Re: SUDOKU solver for HP48
- From: Scott Hemphill <hemphill@xxxxxxxxxxxxx>
- Date: 26 Jul 2005 15:27:38 -0400
"stefanmo_hp48" <stefanmo@xxxxxxxxx> writes:
> Scott, would you consider sharing it with the group? Perhaps the
> joined brains of this group can come up with the best solution.

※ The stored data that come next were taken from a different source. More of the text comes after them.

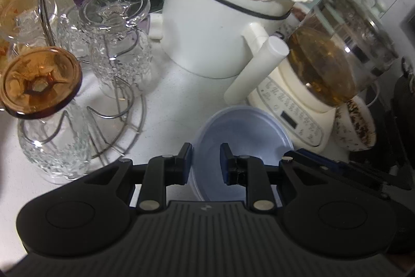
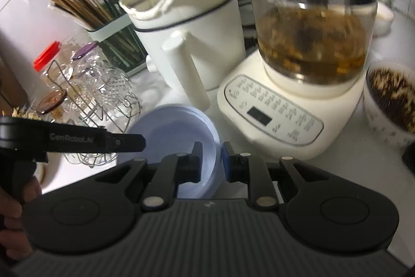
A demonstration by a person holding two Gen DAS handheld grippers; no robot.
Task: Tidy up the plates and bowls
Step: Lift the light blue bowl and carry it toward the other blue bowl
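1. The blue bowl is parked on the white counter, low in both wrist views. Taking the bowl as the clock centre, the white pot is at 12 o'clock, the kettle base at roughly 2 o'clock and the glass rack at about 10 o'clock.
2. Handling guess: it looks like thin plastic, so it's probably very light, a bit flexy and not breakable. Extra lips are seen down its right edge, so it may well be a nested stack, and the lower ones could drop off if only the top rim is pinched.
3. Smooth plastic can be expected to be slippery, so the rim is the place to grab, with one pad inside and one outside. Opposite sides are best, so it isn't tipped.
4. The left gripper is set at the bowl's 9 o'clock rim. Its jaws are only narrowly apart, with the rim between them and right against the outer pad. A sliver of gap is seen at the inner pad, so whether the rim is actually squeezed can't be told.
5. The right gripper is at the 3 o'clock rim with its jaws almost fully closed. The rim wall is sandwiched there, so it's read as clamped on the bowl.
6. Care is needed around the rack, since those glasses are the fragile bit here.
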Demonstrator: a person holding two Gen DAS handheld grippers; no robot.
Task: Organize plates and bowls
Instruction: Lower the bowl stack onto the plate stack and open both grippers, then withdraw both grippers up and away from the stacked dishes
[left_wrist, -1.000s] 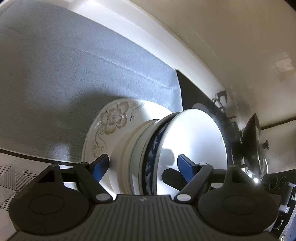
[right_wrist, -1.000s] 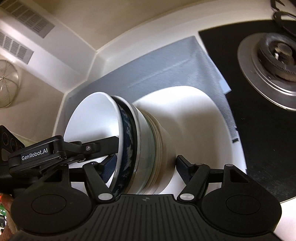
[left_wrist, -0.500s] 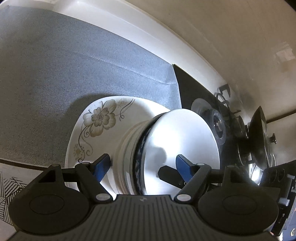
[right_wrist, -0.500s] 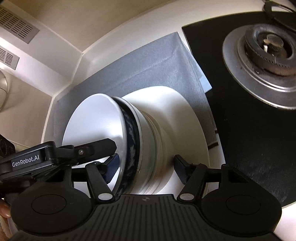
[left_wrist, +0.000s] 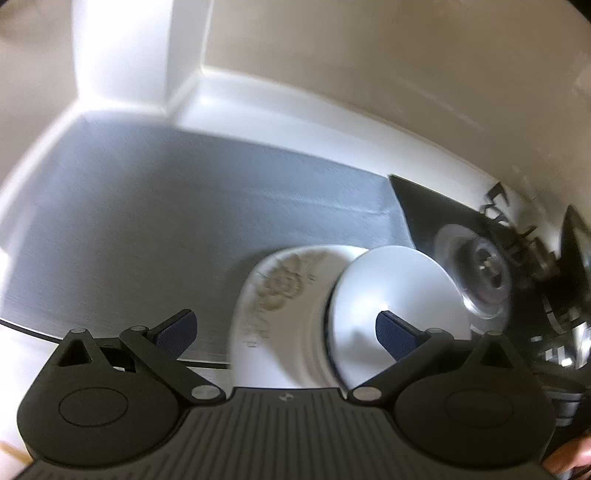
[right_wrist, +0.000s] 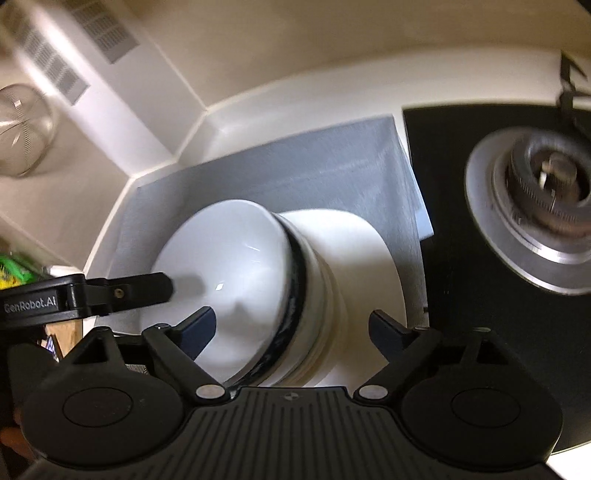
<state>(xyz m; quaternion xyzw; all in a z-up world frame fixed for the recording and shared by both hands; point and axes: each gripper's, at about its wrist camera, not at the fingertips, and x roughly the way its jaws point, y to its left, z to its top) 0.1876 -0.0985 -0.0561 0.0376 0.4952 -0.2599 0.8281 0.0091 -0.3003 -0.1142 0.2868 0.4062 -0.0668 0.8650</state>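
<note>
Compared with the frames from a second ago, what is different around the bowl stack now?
Both tongs have just opened and let go: the left tongs released the stack's rim and pulled up and back, the right tongs spread wide, pads clear of the bowl stack. The stack remains nested on the floral plate, on the grey mat beside the burner.

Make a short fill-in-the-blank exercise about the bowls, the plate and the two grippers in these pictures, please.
1. The stack of bowls stands on a white ____ with a flower pattern.
2. The plate lies on a ____ mat.
3. The jaws of the left gripper and the right gripper are both ____, pressing on nothing.
4. Beside the mat, on the black stove top, sits a round gas ____.

Missing words: plate; grey; open; burner
</note>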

Sure. My approach was to write the simplest program I could think of that
was consistent with rapid calculation. I think my algorithm shows promise,
because I tested it against the one at:
http://www.users.waitrose.com/~nihilist/sudoku.html
I used the fairly difficult problem (sample9.txt) from the above website:
.2.......
...6....3
.74.8....
.....3..2
.8..4..1.
6..5.....
....1.78.
5....9...
.......4.
(or, if you prefer)
0 2 0 0 0 0 0 0 0
0 0 0 6 0 0 0 0 3
0 7 4 0 8 0 0 0 0
0 0 0 0 0 3 0 0 2
0 8 0 0 4 0 0 1 0
6 0 0 5 0 0 0 0 0
0 0 0 0 1 0 7 8 0
5 0 0 0 0 9 0 0 0
0 0 0 0 0 0 0 4 0
On a PC, I compiled my C program and the one from this website, and found
that I could solve this puzzle 100 times in 0.54 seconds, while the other
program solved it 100 times in 4.46 seconds.
The main differences between my algorithm and the other one are:
. mine is much simpler (I think)
. if there are no forced choices, I will always pick the square with the
fewest number of choices. (This is very important to reduce the size
of the search tree.)
. precomputed relationships between squares in the "others" array.

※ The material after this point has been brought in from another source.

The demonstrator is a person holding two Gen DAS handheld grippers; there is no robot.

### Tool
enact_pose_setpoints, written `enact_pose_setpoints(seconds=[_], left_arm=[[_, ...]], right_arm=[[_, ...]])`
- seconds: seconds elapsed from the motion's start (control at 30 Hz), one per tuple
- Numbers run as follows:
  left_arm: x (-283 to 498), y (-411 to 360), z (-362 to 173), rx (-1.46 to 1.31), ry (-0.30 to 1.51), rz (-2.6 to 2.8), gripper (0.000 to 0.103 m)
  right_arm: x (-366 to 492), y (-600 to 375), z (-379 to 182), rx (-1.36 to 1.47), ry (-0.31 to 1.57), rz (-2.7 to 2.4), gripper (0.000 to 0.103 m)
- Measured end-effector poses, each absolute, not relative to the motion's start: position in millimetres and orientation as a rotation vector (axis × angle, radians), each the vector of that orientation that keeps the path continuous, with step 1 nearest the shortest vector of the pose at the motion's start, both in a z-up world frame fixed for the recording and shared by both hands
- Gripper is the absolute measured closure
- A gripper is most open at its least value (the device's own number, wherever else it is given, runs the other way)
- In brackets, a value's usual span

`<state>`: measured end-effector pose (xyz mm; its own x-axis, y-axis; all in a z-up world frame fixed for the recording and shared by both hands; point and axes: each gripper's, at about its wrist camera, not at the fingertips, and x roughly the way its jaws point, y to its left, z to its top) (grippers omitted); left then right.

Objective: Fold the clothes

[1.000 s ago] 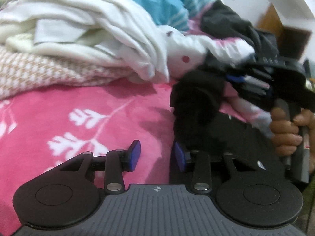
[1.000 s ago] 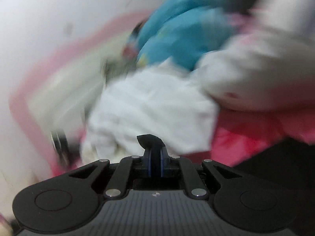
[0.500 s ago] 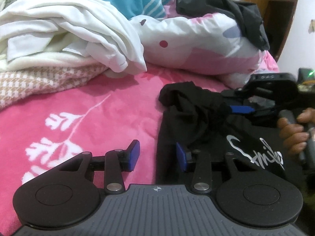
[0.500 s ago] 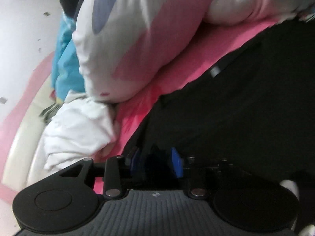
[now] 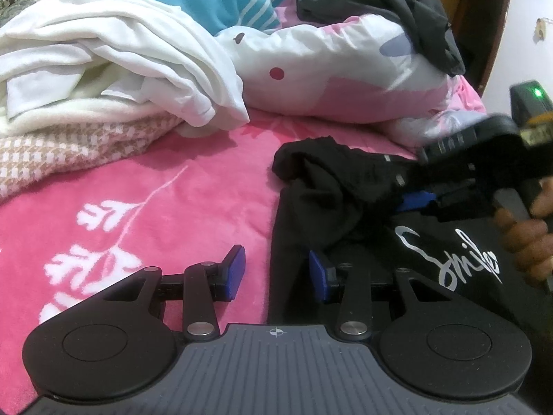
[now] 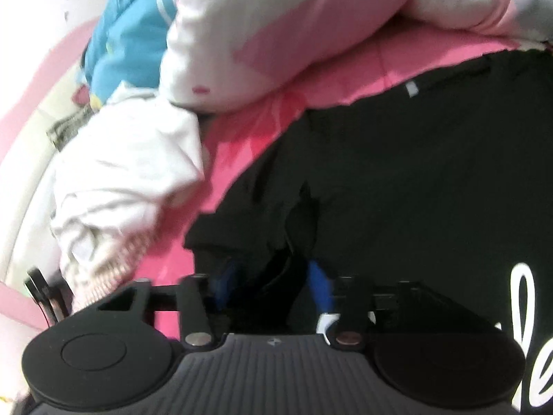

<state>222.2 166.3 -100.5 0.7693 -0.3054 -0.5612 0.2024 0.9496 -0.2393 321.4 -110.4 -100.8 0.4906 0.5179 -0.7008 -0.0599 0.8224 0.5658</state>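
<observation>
The left gripper [image 5: 276, 273] hovered with jaws apart and empty over the edge of a black shirt [image 5: 363, 228] lying on the pink blanket [image 5: 138, 207]. The right gripper [image 5: 408, 204], held by a hand [image 5: 525, 238], was closing on a bunched fold of the shirt. White laundry [image 5: 114, 62] lay heaped behind.

Rumpled black shirt [image 5: 345, 207] on pink bedspread [image 5: 138, 207]

Your left gripper [image 5: 274, 273] is a ribbed grey body with two round black discs, silver screws on black linkage arms and blue pads [image 5: 235, 269]. Your right gripper [image 6: 273, 283] looks identical.
</observation>
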Motion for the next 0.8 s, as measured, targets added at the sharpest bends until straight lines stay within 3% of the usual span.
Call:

. precomputed count of bits in a bitmask in "count" array.
. economical implementation.
If my program is compiled normally, it will find *all* the solutions for the
given puzzle. If compiled with -DONEONLY, it will stop after it finds the
first solution.
Now about my RPL version:
The ten minutes I reported was for a simple puzzle. The complicated puzzle
above would take a lot more time. There's still a lot of hope for
improvement, though, because my RPL version is just a prototype, and is a
very slow implementation. I used global variables where I could keep things
(like the bitmask) on the stack. I also use some very slow list manipulations.
But I don't have a lot of time right now, so I'm happy to let other people
hack on my code, if they feel so inclined. Note: The "INIT" function is
meant to be called once to set up "COUNT" and "OTHERS". Then you don't have
to call it again. Sorry I don't have a native HP48 source file. Note that
I used =/ for notequal.
------------------------------------------------------------------------
/* I wrote this program, and placed it in the public domain.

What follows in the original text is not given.